#### Description of the task:
Write the full listing out again, word for word, but omit the pictures.

#### Exercise data:

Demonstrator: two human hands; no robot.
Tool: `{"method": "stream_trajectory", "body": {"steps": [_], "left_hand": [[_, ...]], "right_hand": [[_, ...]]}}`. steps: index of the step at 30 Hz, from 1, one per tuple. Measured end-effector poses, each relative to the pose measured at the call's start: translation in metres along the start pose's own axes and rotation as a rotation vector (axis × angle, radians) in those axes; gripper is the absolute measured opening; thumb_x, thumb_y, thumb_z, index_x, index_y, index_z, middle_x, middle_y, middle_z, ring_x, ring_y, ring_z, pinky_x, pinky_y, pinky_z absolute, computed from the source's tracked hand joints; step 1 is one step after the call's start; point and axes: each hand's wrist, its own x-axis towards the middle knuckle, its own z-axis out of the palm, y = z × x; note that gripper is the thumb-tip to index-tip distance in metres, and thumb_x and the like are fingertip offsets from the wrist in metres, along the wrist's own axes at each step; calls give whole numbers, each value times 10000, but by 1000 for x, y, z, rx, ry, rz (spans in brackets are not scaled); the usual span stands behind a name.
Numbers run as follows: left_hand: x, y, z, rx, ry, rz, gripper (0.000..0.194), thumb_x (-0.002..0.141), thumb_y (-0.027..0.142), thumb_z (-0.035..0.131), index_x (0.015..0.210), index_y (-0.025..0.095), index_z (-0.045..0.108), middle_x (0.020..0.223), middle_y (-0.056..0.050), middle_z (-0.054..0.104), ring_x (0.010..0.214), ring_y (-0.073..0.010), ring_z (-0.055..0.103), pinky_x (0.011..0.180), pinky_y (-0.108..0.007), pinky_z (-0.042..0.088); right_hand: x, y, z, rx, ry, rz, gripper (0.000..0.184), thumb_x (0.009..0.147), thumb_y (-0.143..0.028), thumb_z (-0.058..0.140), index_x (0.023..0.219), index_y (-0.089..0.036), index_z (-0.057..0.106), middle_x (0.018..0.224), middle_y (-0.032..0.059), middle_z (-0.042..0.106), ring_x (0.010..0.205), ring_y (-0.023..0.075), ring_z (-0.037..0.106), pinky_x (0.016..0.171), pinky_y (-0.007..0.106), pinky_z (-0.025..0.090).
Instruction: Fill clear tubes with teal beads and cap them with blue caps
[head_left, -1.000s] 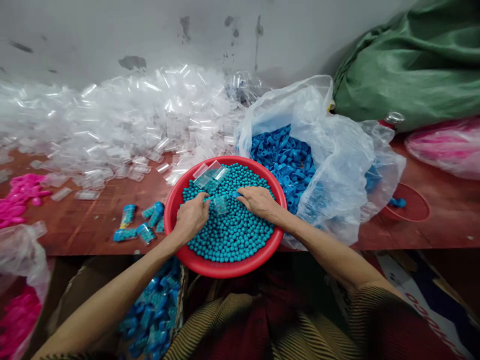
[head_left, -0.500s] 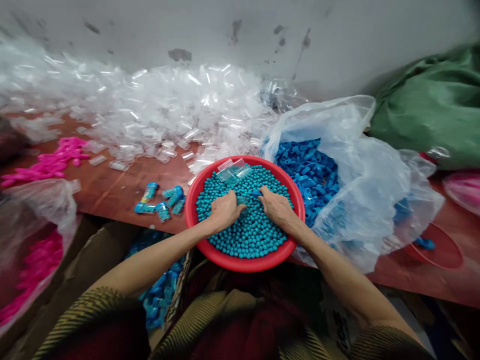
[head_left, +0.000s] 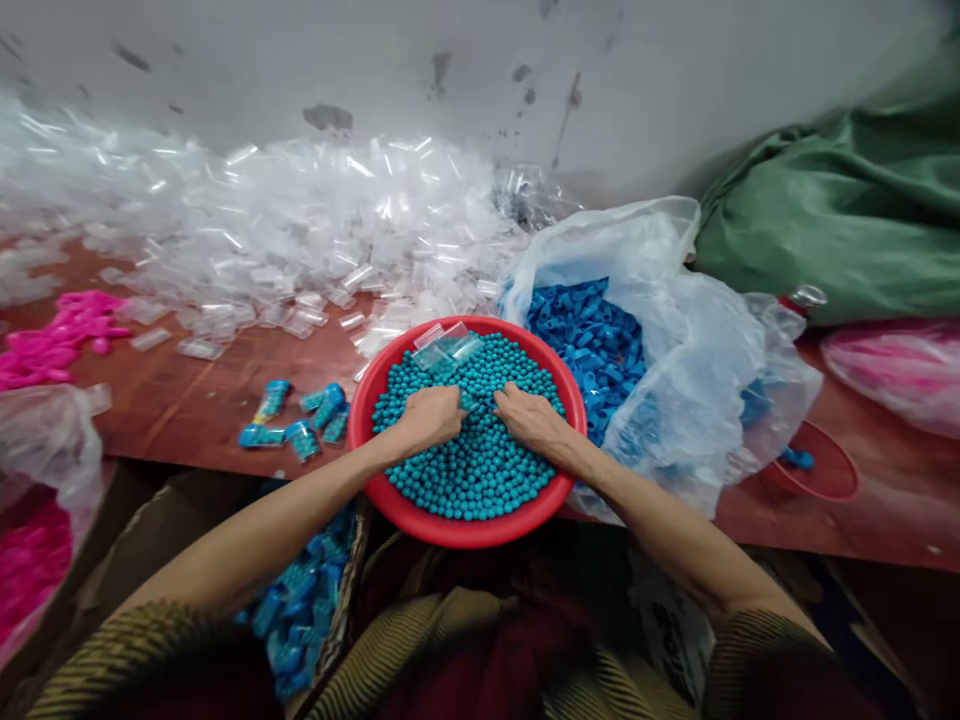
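Observation:
A red basin (head_left: 469, 532) full of small turquoise beads (head_left: 480, 490) stands at the table's front edge. My left hand (head_left: 435, 415) is closed and dips its fingertips into the beads left of the middle; the clear plastic tube seen in it earlier is now mostly hidden. Facing it, my right hand (head_left: 531, 415) is closed too, thumb and fingers pinched low over the beads. Its fingers hide the blue cap that showed there before. Several empty clear tubes (head_left: 446, 348) lie on the beads at the basin's far side.
Clear tubes (head_left: 300, 220) are heaped along the wall. Right of the basin, an open plastic bag (head_left: 675, 340) holds blue caps (head_left: 589, 330). Filled bottles (head_left: 304, 440) lie at left, near pink pieces (head_left: 67, 335). A box of filled bottles (head_left: 300, 600) stands below the edge.
Both hands have sunk slightly toward the beads and come a little closer together; the tube and cap in them are now hidden. The view has shifted, moving the scene left.

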Motion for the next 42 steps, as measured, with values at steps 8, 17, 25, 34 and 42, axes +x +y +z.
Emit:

#### Solved exercise:
Demonstrator: two human hands; no robot.
Tool: `{"method": "stream_trajectory", "body": {"steps": [_], "left_hand": [[_, ...]], "right_hand": [[_, ...]]}}`. steps: index of the step at 30 Hz, from 1, one per tuple. Measured end-effector poses, each relative to the pose measured at the call's start: translation in metres along the start pose's own axes and rotation as a rotation vector (axis × angle, radians) in those axes; gripper is the absolute measured opening; thumb_x, thumb_y, thumb_z, index_x, index_y, index_z, middle_x, middle_y, middle_z, ring_x, ring_y, ring_z, pinky_x, pinky_y, pinky_z absolute, computed from the source's tracked hand joints; step 1 is one step after the call's start; point and axes: each hand's wrist, its own x-axis towards the middle knuckle, its own z-axis out of the palm, y = z × x; note that gripper is the thumb-tip to index-tip distance in metres, and thumb_x and the like are fingertip offsets from the wrist in metres, along the wrist's own axes at each step; calls give whole numbers, each value times 10000, but by 1000 for x, y, z, rx, ry, rz (spans in brackets are not scaled); the usual span stands behind a name.
Numbers run as follows: left_hand: x, y, z, rx, ry, rz, gripper (0.000..0.194), thumb_x (-0.002..0.141), thumb_y (-0.027..0.142), thumb_z (-0.035..0.131), index_x (0.015..0.210), index_y (-0.025..0.095), index_z (-0.045..0.108), middle_x (0.020..0.223), middle_y (-0.056..0.050), middle_z (-0.054..0.104), ring_x (0.010..0.214), ring_y (-0.073..0.010), ring_z (-0.055..0.103), pinky_x (0.011..0.180), pinky_y (-0.108..0.007), pinky_z (-0.042..0.088); right_hand: x, y, z, rx, ry, rz, gripper (0.000..0.184), thumb_x (0.009..0.147), thumb_y (-0.143..0.028), thumb_z (-0.058..0.140), index_x (0.023..0.219), index_y (-0.089..0.036), index_z (-0.057..0.106), middle_x (0.018..0.224), middle_y (-0.032..0.059), middle_z (-0.042..0.106), ring_x (0.010..0.205), ring_y (-0.023..0.075), ring_z (-0.037..0.106), pinky_x (0.016..0.171), pinky_y (-0.007..0.106), pinky_z (-0.025..0.090).
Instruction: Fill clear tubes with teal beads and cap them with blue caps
[head_left, -1.000s] 
[head_left, -0.500s] 
[head_left, +0.000s] 
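Observation:
A red basin (head_left: 469, 532) full of small turquoise beads (head_left: 480, 490) stands at the table's front edge. My left hand (head_left: 435, 415) is closed and dips its fingertips into the beads left of the middle; the clear plastic tube seen in it earlier is now mostly hidden. Facing it, my right hand (head_left: 531, 415) is closed too, thumb and fingers pinched low over the beads. Its fingers hide the blue cap that showed there before. Several empty clear tubes (head_left: 446, 348) lie on the beads at the basin's far side.
Clear tubes (head_left: 300, 220) are heaped along the wall. Right of the basin, an open plastic bag (head_left: 675, 340) holds blue caps (head_left: 589, 330). Filled bottles (head_left: 304, 440) lie at left, near pink pieces (head_left: 67, 335). A box of filled bottles (head_left: 300, 600) stands below the edge.
Both hands have sunk slightly toward the beads and come a little closer together; the tube and cap in them are now hidden. The view has shifted, moving the scene left.
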
Motion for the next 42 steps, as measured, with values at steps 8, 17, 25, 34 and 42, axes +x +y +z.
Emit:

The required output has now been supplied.